§ WHAT NEEDS TO BE DONE
Every line below that holds the word "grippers" counts once; please tally them and give only the total.

§ DATA EXCERPT
>>>
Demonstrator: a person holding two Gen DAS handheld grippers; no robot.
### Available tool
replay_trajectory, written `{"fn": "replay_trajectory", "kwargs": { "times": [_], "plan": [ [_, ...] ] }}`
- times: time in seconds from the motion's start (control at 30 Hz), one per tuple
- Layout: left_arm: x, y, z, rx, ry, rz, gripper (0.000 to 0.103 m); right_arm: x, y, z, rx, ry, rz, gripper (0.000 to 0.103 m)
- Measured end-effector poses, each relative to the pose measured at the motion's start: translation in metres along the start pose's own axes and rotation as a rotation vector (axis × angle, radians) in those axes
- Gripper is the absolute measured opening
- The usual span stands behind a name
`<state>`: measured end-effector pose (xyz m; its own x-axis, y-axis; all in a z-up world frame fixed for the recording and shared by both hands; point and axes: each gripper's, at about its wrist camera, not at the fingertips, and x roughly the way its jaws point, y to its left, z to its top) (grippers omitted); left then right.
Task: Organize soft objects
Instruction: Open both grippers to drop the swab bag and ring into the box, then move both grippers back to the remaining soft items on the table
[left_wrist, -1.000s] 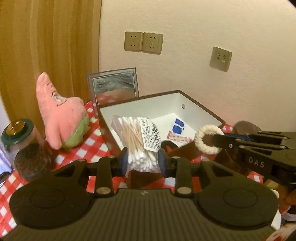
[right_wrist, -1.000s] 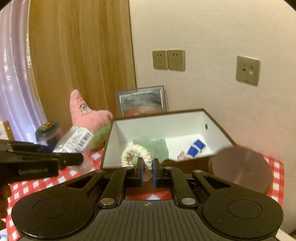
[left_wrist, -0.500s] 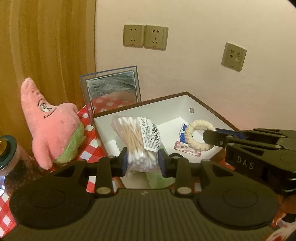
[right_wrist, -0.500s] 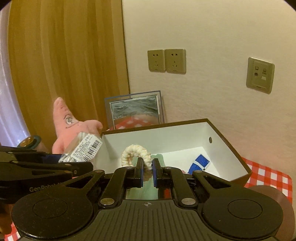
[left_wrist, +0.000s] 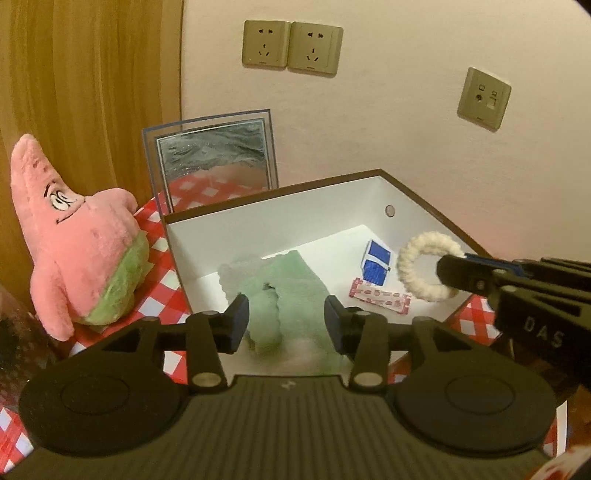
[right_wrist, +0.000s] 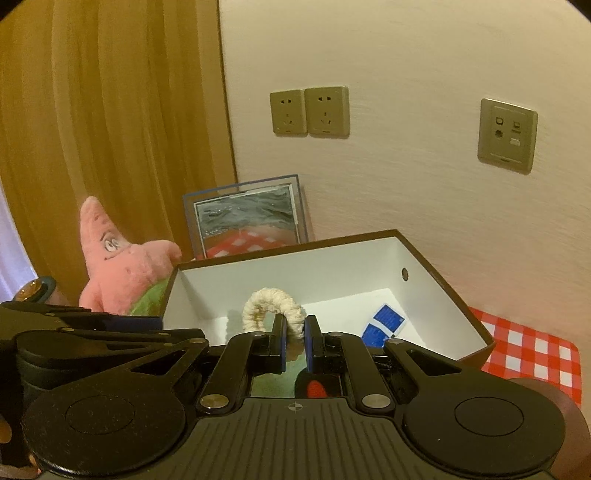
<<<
§ ANSWER FOR THE TASK
3